Curieux instant. Je viens cueillir son frère meurtrier lequel — j'en suis convaincu maintenant — se terre à quelques mètres de là et, au lieu de me précipiter sur le violeuricide, je feins de déguster l'eau chaude que me propose sa sœur.

— Il est délicieux, mens-je en soufflant sur ma tasse brûlante.

— Je fais moi-même ces biscuits, dit-elle. Ce sont des sablés légèrement parfumés à l'anis, ils accompagnent très bien le thé.

J'y goûte : pas mal. Goût poupette. Et puis c'est con, un biscuit ; le parent pauvre du gâteau. Ensuite je plonge mon pif dans le breuvage. Autant s'enquiller la tisane d'un coup. Lorsque, jadis, m'man me flinguait les entrailles à l'huile de ricin, je perdais pas mon sens gustatif à jouer les tâte-vin, j'avalais l'infection d'un coup sec, après quoi je me précipitais sur le cacao onctueux dont elle la faisait suivre.

Là, je gloupe le contenu de la tasse et clape le biscuit. Ouf ! Mission remplie !

— Et maintenant, chère madame Purgon, si on causait ?

Elle est comme absente, le regard perdu dans le liquide ambré qui fume au bout de ses doigts arrondis.

— Pardon ? murmure-t-elle d'un ton lointain.

— Si nous revenions à nos préoccupations ? fis-je.

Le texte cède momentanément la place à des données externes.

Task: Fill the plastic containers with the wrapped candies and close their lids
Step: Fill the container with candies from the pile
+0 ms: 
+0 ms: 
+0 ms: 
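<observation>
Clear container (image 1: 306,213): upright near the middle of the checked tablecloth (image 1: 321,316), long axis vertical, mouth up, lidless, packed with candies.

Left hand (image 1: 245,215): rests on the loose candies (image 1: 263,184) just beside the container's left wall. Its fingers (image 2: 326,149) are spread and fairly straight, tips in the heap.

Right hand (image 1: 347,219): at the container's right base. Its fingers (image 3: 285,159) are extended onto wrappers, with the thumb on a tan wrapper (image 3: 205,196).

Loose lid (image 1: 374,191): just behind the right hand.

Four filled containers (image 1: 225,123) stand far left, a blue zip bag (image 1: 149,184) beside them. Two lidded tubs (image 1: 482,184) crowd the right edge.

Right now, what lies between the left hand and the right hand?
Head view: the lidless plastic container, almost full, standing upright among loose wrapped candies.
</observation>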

Elle me regarde. Je suis frappé par le brusque éclat de ses prunelles. Des yeux bizarres. Des yeux « de flagrant délit ». Pourquoi cette expression me vient-elle ? De flagrant délit.

— Vous savez, madame Purgon…

Je me tais. Zébré ! Fouaillé ! Court-juté ! L'étau. Impossible de respirer ! Je vois trouble. Presque double ! Un immense cri de terreur naît en moi, dans mon ventre, qui ne parvient pas à grimper jusqu'à ma bouche, ni même à mes cordes vocales.

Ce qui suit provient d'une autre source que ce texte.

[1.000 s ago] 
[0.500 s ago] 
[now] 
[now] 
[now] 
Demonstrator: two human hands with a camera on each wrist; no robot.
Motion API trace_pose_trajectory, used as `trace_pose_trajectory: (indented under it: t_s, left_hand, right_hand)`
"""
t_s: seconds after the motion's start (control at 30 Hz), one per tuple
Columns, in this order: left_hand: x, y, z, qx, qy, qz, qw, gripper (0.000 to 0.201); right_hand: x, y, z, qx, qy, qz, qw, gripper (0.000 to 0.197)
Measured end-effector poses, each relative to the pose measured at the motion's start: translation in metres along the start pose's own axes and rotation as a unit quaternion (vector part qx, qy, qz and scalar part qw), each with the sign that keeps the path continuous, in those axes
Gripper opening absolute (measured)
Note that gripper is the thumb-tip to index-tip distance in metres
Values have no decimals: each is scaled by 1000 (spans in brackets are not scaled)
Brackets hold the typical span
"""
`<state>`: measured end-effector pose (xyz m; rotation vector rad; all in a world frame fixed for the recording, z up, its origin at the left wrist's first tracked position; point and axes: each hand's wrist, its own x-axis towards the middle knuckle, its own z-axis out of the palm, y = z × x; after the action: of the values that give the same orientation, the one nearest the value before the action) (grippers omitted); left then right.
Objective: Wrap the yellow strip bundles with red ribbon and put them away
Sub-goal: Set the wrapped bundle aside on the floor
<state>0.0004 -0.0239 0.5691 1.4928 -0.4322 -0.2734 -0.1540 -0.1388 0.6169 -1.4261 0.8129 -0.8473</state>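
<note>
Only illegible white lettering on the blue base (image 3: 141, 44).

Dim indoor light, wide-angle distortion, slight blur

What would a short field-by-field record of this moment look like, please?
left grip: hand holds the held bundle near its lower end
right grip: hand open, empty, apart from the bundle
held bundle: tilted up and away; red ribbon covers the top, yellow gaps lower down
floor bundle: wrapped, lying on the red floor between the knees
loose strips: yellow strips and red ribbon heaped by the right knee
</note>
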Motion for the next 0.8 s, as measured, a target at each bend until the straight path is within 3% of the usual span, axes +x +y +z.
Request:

Et le regard intense, le regard fou de Mme Purgon est pareil à l'océan. Il se précipite sur moi. Me submerge.

« Oh ! mon Dieu ! me dis-je, tu as commis la faute de ta vie, Antoine, en acceptant cette tasse de thé ! Ce n'est pas Anne-Marie Purgon qui est en face de toi, mais Maurice Purgon. C'est le fou. Le tueur ! Le découilleur ! » Et, dans mes limbes infinis, retentit un air d'accordéon fameux : Le Dénicheur. Je le chante avec d'autres paroles : « On l'appelle le découilleur »… Con de Sana ! Con de Sana ! Con de Sana…

Ad libitum.

Amen.

Je presse mes mains sur mon thorax. Elles retombent.

Tout s'écroule, s'obscurcit. Juste je distingue dans un halo pourpre la fausse Mme Purgon qui retrousse sa blouse blanche et cueille dans une poche de sa jupe un rasoir à manche de nacre avec des incrustations dorées. Elle l'ouvre. La lame en est très étroite et très affilée.